Otto Guerra, 65, recorre ao dramaturgo Domingos de Oliveira para, na epígrafe da autobiografia “Nem Doeu”, lançada pela editora goiana Mmarte, oferecer ao leitor o tom que de certo modo permeou sua vida. “O humor é a única forma de falar sério da vida”, diz o diretor de “Todas as Mulheres do Mundo”. Também, pudera: as referências de Otto são autores que giram em torno da gargalhada perante a tragédia e ideia de competitividade – em geral, sem empatia – que rege nossa civilização.
As gavetas da memória abertas pelo realizador da obra-prima da animação brasileira, “Wood & Stock – Sexo, Orégano & Rock’n’roll” (2006), reservam saborosas digressões e lembranças. Gaúcho de Porto Alegre (RS), nascido em 5 de março de 1956, ele desfere sua jocosidade já no primeiro parágrafo, ao abrir o texto com um ferino fluxo de consciência sobre o vazio da existência. “Não existir, depois de existir e de novo não existir. Bilhões de anos e se repete essa mesma lengalenga: trepa, agrega, morre, desagrega. E pra quê? Se vamos morrer, por que diabos nascemos? Talvez seja porque a vida é foda. Amo e odeio estar aqui, caminhando sobre a Terra”, escreve.
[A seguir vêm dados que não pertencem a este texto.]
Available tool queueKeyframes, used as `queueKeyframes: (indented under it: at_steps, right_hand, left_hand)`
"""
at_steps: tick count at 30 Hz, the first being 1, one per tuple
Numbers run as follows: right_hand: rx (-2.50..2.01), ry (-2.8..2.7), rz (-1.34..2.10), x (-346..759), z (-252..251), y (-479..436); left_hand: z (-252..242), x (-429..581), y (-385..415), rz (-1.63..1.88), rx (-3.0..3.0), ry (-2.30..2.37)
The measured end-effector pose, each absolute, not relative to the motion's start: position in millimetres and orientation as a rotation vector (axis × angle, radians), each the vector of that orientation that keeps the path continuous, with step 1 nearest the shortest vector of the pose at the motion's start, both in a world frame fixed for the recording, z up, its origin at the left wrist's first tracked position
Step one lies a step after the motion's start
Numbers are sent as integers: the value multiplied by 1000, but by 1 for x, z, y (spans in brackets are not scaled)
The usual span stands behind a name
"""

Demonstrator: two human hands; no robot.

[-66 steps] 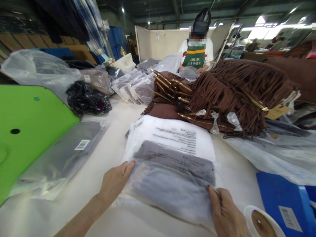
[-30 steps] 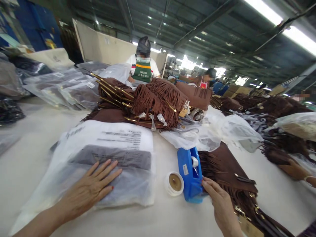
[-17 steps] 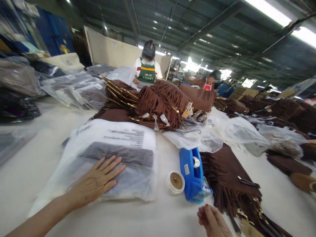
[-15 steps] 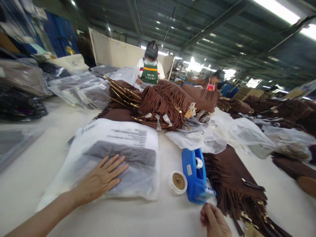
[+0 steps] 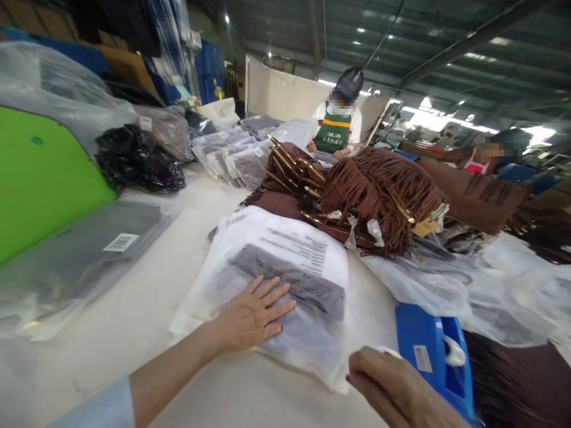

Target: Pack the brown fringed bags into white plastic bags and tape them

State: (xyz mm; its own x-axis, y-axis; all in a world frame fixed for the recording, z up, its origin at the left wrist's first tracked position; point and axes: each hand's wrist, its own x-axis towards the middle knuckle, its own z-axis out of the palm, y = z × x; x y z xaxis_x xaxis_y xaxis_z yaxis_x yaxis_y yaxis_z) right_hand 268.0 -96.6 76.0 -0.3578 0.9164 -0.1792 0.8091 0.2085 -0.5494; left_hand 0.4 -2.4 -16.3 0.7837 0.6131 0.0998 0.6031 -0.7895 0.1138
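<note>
My left hand point(image 5: 250, 312) lies flat with fingers spread on a white plastic bag point(image 5: 297, 351). A grey folded item shows through the bag, and dark print runs across its upper part. My right hand point(image 5: 379, 374) is closed in a pinch beside the bag's lower right corner. Whatever its fingers hold, if anything, cannot be made out. Just right of that hand stands a blue tape dispenser point(image 5: 417, 333) with a white hub. A white round rim point(image 5: 390, 352) peeks out behind the right hand, mostly hidden.
Brown fringed bags point(image 5: 357, 190) with gold trim are piled behind the white bag. Clear plastic point(image 5: 455, 285) and another brown fringed bag point(image 5: 513, 368) lie right. At left are a barcoded plastic bag point(image 5: 134, 238) and a green panel point(image 5: 49, 178). A co-worker point(image 5: 336, 128) stands across the table.
My right hand has moved left from the dispenser's cutting end to the white bag's lower right corner. My left hand stays flat on the bag. The view has turned left.
</note>
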Motion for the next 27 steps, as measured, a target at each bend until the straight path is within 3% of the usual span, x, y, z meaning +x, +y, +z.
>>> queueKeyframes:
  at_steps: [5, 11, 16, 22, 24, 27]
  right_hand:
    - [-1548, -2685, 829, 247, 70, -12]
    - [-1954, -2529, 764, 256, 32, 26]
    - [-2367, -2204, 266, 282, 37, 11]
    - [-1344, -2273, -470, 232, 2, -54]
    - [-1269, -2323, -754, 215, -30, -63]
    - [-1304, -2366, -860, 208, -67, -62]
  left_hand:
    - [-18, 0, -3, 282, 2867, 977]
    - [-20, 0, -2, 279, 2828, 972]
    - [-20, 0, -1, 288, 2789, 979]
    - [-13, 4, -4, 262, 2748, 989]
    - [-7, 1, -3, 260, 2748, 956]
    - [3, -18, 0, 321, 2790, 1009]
Nome seminal do cinema de animação, com longas-metragens como “Rock & Hudson – Os Caubóis Gays” (1995) e “Até Que a Sbórnia nos Separe” (2013) no currículo, contar histórias sempre foi uma prática na vida de Otto, além da oralidade: nos parágrafos iniciais de “Nem Doeu”, por exemplo, o cineasta relata que, no caminho entre a sala de parto e o depósito de recém-nascidos, quase ninguém percebeu quando um robusto bebê apanhou o prontuário, muniu-se de uma caneta Bic e, bem ali, desenhou um pequeno pônei em cujo lombo escreveu, com grafia torta e insipiente, SOS.
“Minha vida, como a de qualquer pessoa, tem histórias interessantes, engraçadas, trágicas”, afirma o cineasta em entrevista ao Diário da Manhã. Então, ao ser convidado – por engano – para falar num evento na cidade de Cruz Alta (RS) junto com o escritor brasileiro Marcelino Freire sobre literatura e marginalidade é que Otto resolveu registar, em palavras, suas peripécias. “Foi bem mais complicado do que eu imaginava: foram três anos para conseguir chegar ao resultado que eu gosto”, reconhece.
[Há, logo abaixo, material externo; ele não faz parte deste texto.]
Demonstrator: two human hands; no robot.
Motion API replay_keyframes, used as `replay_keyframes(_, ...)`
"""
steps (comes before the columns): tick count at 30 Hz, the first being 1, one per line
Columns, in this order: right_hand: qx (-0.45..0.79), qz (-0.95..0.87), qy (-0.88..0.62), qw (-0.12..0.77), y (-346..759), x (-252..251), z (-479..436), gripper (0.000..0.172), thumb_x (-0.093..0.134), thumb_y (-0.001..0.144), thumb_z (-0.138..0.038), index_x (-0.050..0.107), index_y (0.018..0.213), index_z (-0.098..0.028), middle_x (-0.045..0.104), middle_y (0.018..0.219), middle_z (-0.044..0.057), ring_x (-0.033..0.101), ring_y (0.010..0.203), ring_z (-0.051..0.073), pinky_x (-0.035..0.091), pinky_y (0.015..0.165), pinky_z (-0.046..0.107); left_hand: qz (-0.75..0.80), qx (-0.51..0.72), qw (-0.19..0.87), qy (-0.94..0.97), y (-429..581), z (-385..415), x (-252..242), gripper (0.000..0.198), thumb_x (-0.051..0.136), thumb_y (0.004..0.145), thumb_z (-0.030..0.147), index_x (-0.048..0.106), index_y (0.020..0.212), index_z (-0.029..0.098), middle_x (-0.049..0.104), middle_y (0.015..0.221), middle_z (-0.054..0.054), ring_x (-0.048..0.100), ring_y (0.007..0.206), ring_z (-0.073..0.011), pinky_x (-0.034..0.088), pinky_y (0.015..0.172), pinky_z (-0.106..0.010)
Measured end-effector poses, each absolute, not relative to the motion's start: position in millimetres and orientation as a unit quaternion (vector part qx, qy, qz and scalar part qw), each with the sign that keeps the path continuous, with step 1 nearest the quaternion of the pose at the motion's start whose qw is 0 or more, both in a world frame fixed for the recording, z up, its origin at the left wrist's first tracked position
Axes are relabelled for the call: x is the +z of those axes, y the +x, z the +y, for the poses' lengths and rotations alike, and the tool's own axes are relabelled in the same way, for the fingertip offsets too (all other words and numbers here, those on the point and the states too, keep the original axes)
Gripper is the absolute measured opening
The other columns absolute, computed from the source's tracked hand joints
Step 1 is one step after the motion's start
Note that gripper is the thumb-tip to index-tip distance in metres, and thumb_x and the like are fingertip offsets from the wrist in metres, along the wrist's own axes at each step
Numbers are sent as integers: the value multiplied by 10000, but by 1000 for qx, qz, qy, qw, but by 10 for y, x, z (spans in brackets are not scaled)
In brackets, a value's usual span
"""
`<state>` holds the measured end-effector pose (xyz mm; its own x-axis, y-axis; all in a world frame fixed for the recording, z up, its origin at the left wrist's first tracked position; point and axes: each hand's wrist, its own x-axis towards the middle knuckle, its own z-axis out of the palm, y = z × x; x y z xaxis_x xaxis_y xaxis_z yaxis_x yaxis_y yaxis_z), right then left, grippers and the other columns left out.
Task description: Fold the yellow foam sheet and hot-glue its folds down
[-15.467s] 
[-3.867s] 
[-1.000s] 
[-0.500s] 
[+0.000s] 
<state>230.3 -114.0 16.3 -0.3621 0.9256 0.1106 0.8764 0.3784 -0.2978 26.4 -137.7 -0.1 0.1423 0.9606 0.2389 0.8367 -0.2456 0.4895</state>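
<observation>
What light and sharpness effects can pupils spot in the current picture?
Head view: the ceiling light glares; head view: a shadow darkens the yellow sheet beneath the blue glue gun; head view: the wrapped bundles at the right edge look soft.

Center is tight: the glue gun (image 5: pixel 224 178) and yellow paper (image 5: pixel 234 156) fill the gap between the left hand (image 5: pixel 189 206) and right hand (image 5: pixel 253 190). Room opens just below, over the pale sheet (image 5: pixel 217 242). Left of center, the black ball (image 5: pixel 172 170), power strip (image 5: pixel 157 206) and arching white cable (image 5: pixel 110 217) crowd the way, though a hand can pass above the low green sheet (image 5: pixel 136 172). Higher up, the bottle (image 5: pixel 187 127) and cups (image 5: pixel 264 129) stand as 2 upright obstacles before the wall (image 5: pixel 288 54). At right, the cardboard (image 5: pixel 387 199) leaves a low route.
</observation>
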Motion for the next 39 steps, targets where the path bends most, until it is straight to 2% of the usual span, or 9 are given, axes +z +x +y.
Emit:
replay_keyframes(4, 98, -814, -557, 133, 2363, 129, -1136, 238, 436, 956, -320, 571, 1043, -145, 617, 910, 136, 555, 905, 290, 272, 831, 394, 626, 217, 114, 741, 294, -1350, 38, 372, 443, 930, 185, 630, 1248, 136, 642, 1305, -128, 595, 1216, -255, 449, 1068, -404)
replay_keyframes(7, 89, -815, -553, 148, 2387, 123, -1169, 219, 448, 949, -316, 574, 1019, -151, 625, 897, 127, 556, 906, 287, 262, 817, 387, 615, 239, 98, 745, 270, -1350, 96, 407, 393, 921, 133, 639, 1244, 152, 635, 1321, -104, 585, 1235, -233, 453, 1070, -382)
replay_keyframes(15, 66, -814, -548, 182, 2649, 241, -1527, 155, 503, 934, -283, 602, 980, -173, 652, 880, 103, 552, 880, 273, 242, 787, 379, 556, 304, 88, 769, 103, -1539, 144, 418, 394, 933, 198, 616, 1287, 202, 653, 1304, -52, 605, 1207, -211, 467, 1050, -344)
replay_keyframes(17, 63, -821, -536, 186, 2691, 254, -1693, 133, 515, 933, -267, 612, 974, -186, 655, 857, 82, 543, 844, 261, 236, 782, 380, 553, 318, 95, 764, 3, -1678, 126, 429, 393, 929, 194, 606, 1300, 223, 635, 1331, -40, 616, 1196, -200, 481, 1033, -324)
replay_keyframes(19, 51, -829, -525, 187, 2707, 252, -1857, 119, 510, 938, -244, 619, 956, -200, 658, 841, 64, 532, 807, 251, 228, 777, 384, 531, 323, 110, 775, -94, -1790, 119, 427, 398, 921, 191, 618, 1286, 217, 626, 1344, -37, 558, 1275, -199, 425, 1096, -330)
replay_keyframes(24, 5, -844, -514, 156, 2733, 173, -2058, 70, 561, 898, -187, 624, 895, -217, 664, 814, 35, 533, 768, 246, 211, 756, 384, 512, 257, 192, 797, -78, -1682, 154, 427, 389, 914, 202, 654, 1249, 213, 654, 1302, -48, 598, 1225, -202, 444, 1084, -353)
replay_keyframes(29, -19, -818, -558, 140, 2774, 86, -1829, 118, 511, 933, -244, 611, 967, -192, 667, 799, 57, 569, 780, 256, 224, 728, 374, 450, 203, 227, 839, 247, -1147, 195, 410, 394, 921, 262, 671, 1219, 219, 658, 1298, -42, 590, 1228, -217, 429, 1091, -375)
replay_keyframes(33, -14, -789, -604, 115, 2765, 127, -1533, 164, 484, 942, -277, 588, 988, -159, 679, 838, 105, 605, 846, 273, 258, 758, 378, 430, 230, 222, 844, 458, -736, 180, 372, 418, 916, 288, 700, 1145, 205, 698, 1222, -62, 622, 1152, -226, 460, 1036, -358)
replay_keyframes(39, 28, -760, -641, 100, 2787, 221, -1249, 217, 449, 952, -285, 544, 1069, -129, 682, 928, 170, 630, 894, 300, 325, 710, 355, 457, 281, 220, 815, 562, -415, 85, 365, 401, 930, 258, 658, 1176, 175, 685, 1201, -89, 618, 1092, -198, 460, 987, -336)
Alcoolátradidata inveterado, foi insistindo em não levar a sério as incongruências da vida que resolveu montar uma produtora de animação no sul do Brasil, em 1978, época na qual o país ainda vivia sob os resquícios do golpe militar de 1964. “Era uma porra-louquice, irresponsabilidade, fé e paixão.” Um monte de coisas que não são, digamos, aprendidas nos bancos das escolas ou aceitas pela patota da moral e bons costumes: é vendido, desde o primário, a ideia de que, para sermos bem-sucedidos, precisamos respeitar regras, termos disciplina e, claro, não desafiarmos o status quo.
“Pra fazer filmes com a impossibilidade total de fazê-los, é só apelando mesmo para a inconsequência”, ensina. Esse método estruturou também “Nem Doeu”. Otto escreveu cerca de mil páginas, para sobrar 130. Montou-as e remontou-as com religiosa obsessão, até que o editor lhe interpelou: “pô, cara, chega”. “Falei tá bem, não vai acabar nunca. Gosto do resultado do livro no final das contas. E do trabalho de animação: nunca pensei em realizar cinco longas-metragens, e estamos fazendo mais dois agora”, diz.
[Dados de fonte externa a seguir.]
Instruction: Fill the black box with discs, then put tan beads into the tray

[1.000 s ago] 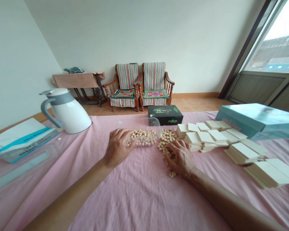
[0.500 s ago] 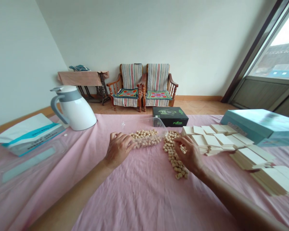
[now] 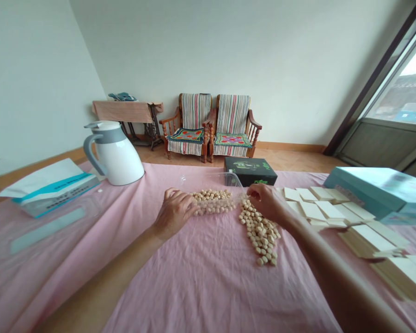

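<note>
A clear plastic box lies in the middle of the pink cloth with many small round tan wooden pieces in it. My left hand is closed on the box's left end, thumb toward me. Beyond the box's right end, a loose pile of the same pieces spreads over the cloth toward me. My right hand is over the far part of that pile, close to the box's right corner. Its fingers are curled together, and what they hold, if anything, is hidden.
Stacked pale wooden tiles stand at right, beside a light blue box. A black box sits behind the clear box. At left are a white jug, a tissue pack and a clear plastic lid.
My right hand has moved away from me, from the middle of the pile to its far end near the box. My left hand keeps its hold. The view has shifted slightly.
</note>
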A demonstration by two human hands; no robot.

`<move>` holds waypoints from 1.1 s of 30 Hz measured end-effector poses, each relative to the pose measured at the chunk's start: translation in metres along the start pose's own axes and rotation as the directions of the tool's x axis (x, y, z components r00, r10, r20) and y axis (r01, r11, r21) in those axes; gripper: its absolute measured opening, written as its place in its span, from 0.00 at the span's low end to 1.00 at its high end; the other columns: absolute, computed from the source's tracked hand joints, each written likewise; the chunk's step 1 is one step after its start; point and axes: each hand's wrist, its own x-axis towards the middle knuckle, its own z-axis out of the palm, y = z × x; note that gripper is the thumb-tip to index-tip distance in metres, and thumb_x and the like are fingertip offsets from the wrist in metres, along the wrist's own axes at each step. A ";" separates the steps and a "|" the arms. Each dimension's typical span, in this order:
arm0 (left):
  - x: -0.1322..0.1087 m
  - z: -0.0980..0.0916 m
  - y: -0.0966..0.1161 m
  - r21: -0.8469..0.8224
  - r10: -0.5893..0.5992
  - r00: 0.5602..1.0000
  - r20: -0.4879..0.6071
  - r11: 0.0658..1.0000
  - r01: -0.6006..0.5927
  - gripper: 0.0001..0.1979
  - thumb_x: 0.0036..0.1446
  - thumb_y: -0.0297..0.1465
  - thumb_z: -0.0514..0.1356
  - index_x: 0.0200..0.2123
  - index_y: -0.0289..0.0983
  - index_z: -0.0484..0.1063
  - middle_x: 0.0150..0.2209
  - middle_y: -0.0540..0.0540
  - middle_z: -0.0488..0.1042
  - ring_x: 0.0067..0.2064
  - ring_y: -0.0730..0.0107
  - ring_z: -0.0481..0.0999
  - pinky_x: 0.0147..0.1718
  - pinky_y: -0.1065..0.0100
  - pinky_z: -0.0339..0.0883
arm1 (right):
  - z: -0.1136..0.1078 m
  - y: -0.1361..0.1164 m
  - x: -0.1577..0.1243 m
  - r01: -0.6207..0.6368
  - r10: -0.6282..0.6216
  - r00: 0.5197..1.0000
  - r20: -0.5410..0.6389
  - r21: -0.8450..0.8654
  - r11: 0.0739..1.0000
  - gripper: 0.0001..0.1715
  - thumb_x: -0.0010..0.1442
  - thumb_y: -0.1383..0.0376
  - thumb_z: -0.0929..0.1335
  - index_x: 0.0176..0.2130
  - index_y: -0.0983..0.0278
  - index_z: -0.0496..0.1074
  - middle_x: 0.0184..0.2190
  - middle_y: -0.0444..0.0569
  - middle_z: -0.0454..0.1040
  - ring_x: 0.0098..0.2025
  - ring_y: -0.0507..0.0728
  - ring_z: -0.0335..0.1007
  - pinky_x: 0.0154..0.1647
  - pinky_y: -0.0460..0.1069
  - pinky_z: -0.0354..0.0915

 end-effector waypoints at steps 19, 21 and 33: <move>-0.003 0.007 -0.012 0.047 0.011 1.000 -0.003 0.999 -0.011 0.10 0.60 0.35 0.55 0.28 0.38 0.65 0.27 0.49 0.72 0.35 0.65 0.70 0.46 0.58 0.56 | 0.007 0.002 -0.012 -0.012 0.002 0.987 0.159 0.063 0.998 0.04 0.49 0.70 0.64 0.26 0.62 0.69 0.23 0.45 0.72 0.24 0.52 0.65 0.26 0.46 0.55; -0.003 0.008 -0.013 0.044 0.013 1.000 -0.009 0.999 -0.013 0.10 0.60 0.35 0.55 0.27 0.38 0.65 0.27 0.49 0.72 0.35 0.65 0.70 0.46 0.58 0.56 | 0.006 -0.002 -0.006 -0.061 0.046 0.997 0.061 0.277 0.959 0.07 0.52 0.66 0.64 0.33 0.63 0.71 0.26 0.45 0.73 0.26 0.51 0.67 0.27 0.45 0.59; -0.002 0.008 -0.013 0.029 0.008 1.000 -0.023 1.000 -0.007 0.08 0.58 0.33 0.57 0.27 0.38 0.65 0.26 0.49 0.72 0.35 0.64 0.70 0.45 0.58 0.56 | 0.021 0.018 -0.012 -0.081 0.121 0.960 0.253 -0.162 0.983 0.05 0.50 0.71 0.63 0.27 0.64 0.68 0.27 0.49 0.72 0.30 0.53 0.65 0.30 0.47 0.53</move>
A forma encontrada para viabilizar a produtora foi fazer publicidade. Nas contas de Otto, ele realizou quase 600 filmes. “A publicidade e propaganda deveria ser um crime inafiançável. É muita sacanagem”, sentencia. Mas esclarece: “foi só um instrumento pra conseguir comprar equipamento, adquirir conhecimento, pra fazer filmes de ficção, que é uma coisa que me interessa desde sempre. Fazia quadrinhos, programas de rádio quando surgiu a gravadora K7. Então foi uma passagem.”
Fã de álcool, o cineasta – quando convidado para uma atividade mais saudável – esquiava-se citando o jornalista Paulo Francis: “intelectual não vai à praia. Intelectual bebe.” E foi, entre uma dose aqui e ali, que desenrolou uma das passagens mais engraçadas da vida de Otto Guerra, narrada pelo cartunista Adão Iturrusgarai na contracapa de “Nem Doeu”. Os dois se conheceram em 1987, no Museu Hipólito da Costa, numa seleção de candidatos para um curso de desenho animado.
Em 33 anos, tempo de amizade dos dois, chegaram até a haver momentos de pequenos desentendimentos, mas nada que colocasse em risco uma camaradagem que tem a idade de Jesus Cristo. Otto Guerra, diz Iturrusgarai, tentava ficar com as namoradas do amigo e, certa vez, quando estavam fazendo um ménage à trois, Otto teria colocado tudo a perder ao passar a mão na buda do parceiro, com quem dividia uma mulher. “Eu o perdoo. Afinal, amigo é para essas coisas”, atesta o cartunista.
Mas pouco importa, na verdade. E, como diz Iturrusgarai, quando Otto morrer – bem, isso vai ser um pouco difícil, pois sua obra fala por si só – no seu epitáfio estará escrito: “aqui jaz um escroto fofo.” Ou, para ser mais sério, se é que isso é possível, um admirador de Angeli, Glauco e Laerte, além de Millôr Fernandes, Jaguar e Tarso de Castro. Não é, definitivamente, pouca coisa. Assim como sua obra.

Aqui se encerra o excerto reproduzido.